## DESCRIPTION OF THE TASK
Exact copy, no pictures: return all the data below as written.

## SOURCE MATERIAL
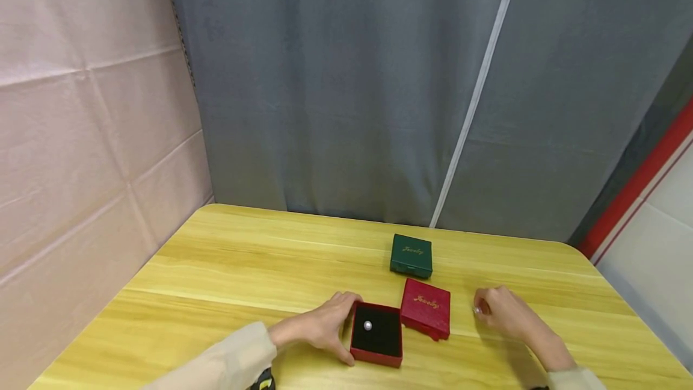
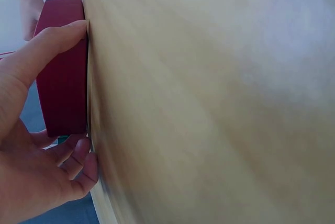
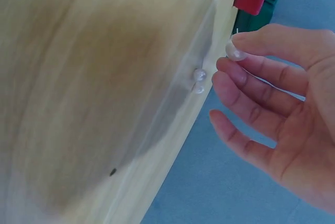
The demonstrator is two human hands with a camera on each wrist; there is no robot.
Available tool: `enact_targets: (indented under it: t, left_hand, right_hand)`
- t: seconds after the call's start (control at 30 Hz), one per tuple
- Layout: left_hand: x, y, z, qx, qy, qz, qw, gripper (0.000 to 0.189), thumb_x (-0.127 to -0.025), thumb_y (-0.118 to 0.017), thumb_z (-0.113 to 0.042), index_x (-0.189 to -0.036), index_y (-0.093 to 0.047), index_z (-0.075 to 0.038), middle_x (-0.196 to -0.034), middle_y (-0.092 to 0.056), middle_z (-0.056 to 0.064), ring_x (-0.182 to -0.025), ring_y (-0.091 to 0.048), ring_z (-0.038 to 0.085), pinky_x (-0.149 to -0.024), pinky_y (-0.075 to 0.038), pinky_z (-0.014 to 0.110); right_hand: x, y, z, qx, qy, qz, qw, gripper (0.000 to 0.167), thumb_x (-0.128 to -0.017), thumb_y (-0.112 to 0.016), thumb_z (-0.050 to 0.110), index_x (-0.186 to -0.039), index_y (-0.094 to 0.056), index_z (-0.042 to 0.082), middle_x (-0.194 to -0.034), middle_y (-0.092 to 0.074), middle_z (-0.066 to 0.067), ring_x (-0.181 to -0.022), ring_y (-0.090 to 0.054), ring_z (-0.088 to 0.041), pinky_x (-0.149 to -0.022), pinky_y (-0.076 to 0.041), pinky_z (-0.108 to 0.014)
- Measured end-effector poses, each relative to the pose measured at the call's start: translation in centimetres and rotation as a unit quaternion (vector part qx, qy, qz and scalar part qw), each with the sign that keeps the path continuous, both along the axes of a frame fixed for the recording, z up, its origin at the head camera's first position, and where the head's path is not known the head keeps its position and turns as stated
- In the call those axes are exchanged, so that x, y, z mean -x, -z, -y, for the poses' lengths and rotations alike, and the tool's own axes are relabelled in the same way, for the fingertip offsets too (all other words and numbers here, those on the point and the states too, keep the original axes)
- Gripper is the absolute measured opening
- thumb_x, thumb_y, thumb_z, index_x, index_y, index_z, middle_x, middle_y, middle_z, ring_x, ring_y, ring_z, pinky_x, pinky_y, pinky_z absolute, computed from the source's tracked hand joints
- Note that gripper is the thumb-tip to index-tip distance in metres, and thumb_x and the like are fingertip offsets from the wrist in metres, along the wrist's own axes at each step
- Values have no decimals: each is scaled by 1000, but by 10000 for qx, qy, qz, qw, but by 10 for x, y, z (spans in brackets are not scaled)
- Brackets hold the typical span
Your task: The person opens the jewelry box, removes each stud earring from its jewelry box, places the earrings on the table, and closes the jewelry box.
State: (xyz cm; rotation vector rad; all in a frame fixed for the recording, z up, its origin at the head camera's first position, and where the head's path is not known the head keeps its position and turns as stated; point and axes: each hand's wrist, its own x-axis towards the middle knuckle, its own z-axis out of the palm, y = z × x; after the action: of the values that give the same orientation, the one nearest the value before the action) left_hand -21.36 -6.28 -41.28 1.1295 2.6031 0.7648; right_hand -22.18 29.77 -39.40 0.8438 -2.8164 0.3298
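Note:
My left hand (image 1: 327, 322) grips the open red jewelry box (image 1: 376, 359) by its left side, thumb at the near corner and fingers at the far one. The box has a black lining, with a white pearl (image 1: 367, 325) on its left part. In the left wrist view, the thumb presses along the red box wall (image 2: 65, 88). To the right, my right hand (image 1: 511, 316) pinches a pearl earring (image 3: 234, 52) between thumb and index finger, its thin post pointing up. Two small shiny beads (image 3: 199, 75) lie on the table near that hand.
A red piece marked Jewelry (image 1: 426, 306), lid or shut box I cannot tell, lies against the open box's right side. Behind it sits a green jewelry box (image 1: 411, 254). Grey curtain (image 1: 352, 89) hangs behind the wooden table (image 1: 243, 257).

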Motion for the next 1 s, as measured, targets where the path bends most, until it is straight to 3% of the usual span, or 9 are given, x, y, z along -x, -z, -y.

## ANSWER TO THE PROBLEM
The demonstrator is two human hands with a camera on each wrist; there is no robot.
Available tool: `enact_targets: (indented under it: t, left_hand, right_hand)`
- t: seconds after the call's start (control at 30 Hz), one per tuple
- Layout: left_hand: x, y, z, qx, qy, qz, qw, gripper (0.000 to 0.189), thumb_x (-0.127 to -0.025), thumb_y (-0.118 to 0.017), thumb_z (-0.113 to 0.042), index_x (-0.189 to -0.036), index_y (-0.093 to 0.047), index_z (-0.075 to 0.038), middle_x (-0.196 to -0.034), middle_y (-0.092 to 0.056), middle_z (-0.056 to 0.064), ring_x (-0.182 to -0.025), ring_y (-0.091 to 0.048), ring_z (-0.038 to 0.085), pinky_x (-0.149 to -0.024), pinky_y (-0.075 to 0.038), pinky_z (-0.014 to 0.110); right_hand: x, y, z, qx, qy, qz, qw, gripper (0.000 to 0.167), thumb_x (-0.128 to -0.017), thumb_y (-0.112 to 0.016), thumb_z (-0.050 to 0.110), index_x (-0.186 to -0.039), index_y (-0.094 to 0.056), index_z (-0.042 to 0.082), middle_x (-0.194 to -0.034), middle_y (-0.092 to 0.074), middle_z (-0.066 to 0.067), ring_x (-0.181 to -0.022), ring_y (-0.090 to 0.054), ring_z (-0.088 to 0.041), pinky_x (-0.149 to -0.022), pinky_y (-0.076 to 0.041), pinky_z (-0.108 to 0.014)
- Measured end-effector poses, each relative to the pose measured at the call's start: translation in centimetres and rotation as a unit quaternion (vector part qx, qy, qz and scalar part qw), each with the sign that keeps the path continuous, both along the axes of a frame fixed for the recording, z up, its origin at the head camera's first position, and where the head's path is not known the head keeps its position and turns as stated
- In the call those axes are exchanged, so that x, y, z mean -x, -z, -y, for the poses' lengths and rotations alike, and the tool's own axes are relabelled in the same way, for the fingertip offsets too (all other words and numbers here, those on the point and the states too, keep the original axes)
- Gripper is the absolute measured opening
- thumb_x, thumb_y, thumb_z, index_x, index_y, index_z, middle_x, middle_y, middle_z, ring_x, ring_y, ring_z, pinky_x, pinky_y, pinky_z absolute, computed from the source's tracked hand joints
- Note that gripper is the thumb-tip to index-tip distance in metres, and thumb_x and the like are fingertip offsets from the wrist in metres, along the wrist's own axes at each step
- Values have no decimals: each is scaled by 1000, but by 10000 for qx, qy, qz, qw, but by 10 for x, y, z (spans in brackets are not scaled)
- Brackets hold the typical span
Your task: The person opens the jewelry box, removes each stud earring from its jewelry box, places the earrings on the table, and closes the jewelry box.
State: (xyz cm; rotation vector rad; all in a frame fixed for the recording, z up, its origin at the head camera's first position, and where the head's path is not known the head keeps its position and turns as stated; point and axes: each hand's wrist, its own x-axis towards the middle knuckle, its own z-axis out of the palm, y = z × x; after the action: of the values that give the same orientation, the one nearest the value before the action) left_hand -21.36 -6.28 -41.28 1.1295 2.6031 0.7648; right_hand -22.18 29.77 -39.40 0.8438 -2.8164 0.3298
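Note:
My left hand (image 1: 327, 322) grips the open red jewelry box (image 1: 376, 359) by its left side, thumb at the near corner and fingers at the far one. The box has a black lining, with a white pearl (image 1: 367, 325) on its left part. In the left wrist view, the thumb presses along the red box wall (image 2: 65, 88). To the right, my right hand (image 1: 511, 316) pinches a pearl earring (image 3: 234, 52) between thumb and index finger, its thin post pointing up. Two small shiny beads (image 3: 199, 75) lie on the table near that hand.
A red piece marked Jewelry (image 1: 426, 306), lid or shut box I cannot tell, lies against the open box's right side. Behind it sits a green jewelry box (image 1: 411, 254). Grey curtain (image 1: 352, 89) hangs behind the wooden table (image 1: 243, 257).
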
Motion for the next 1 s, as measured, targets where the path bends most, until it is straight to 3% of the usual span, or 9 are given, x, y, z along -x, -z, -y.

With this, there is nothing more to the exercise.